Answer: We did not retrospectively look at this cohort of patients’ readmission rate prior to implementing the service as it was set up rather quickly and we did not have time to get any baseline data. The 2 frailty nurses who were classified as 'high risks for complications from COVID' had to isolate from clinical work and thus this service was introduced and became part of their day job during COVID outbreak. It was started on the basis of supporting elderly patients – to facilitate early discharge to create bedspace for COVID positive patients at the initial stage of this service. However, we then retrospectively reviewed the patients who have been added onto the caseloads and review their readmission rates.

  1. How did you negotiate the sharing of clinical responsibility for the patients post discharge?  Were they under the remit of your team for follow up appointments if they had a problem post-discharge, were they signposted to their GP, did your team liaise directly with the GPs to agree a shared plan?

Answer: Once the patients have been discharged from the frailty unit, the sole clinical responsibility lies within the GPs. However, if there is some ongoing issue( i.e medical problems/ social needs/ therapist needs) that patients raised during the telephone follow up calls, the nurse practitioner will liaise with consultant geriatricians for advice – the options are

i)                   Can GP sort this issue? normally if this is a new concern raised by the patients, then the team will ring GP to highlight the concerns.

ii)                 If it is an ongoing issue -following discharge from the frailty unit/ ED – the case can be discussed with the consultant geriatricians – either arrange for HOT clinic review / telephone phone consultations by the consultants.
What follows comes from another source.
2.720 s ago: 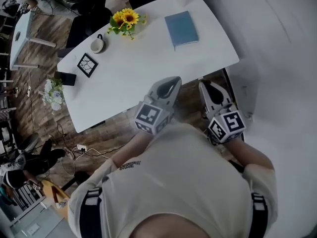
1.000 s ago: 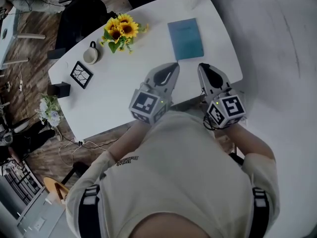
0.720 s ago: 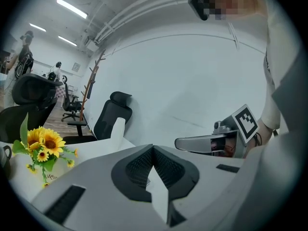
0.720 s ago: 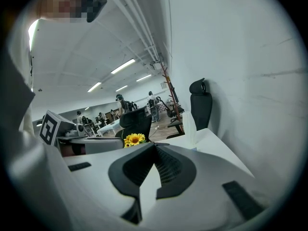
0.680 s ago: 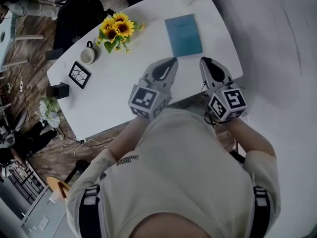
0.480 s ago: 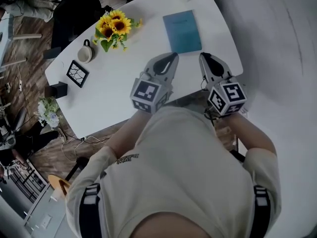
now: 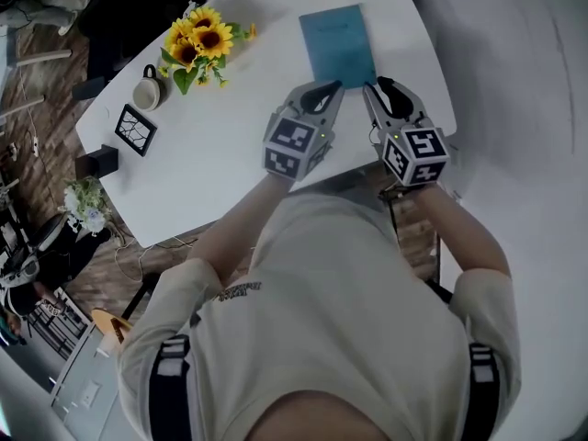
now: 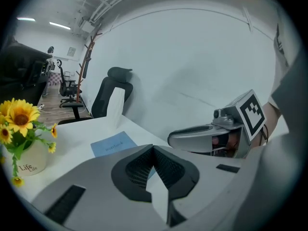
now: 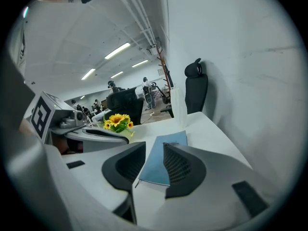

iii)               The team will liaise with GP for a shared plan occasionally

iv)               At times, we refer to the community frailty nurses to review patients at home / refer on to social care services to increase POC etc.

  1. Where did the funding stream come from, what was the costing of the project and is the team continuing to operate?

There is no extra funding for this service as when it was started, the 2 frailty practitioners (who needed to isolate) took on the project and yes, it is still running within existing resources, but the caseloads are smaller - probably around 140+ patients.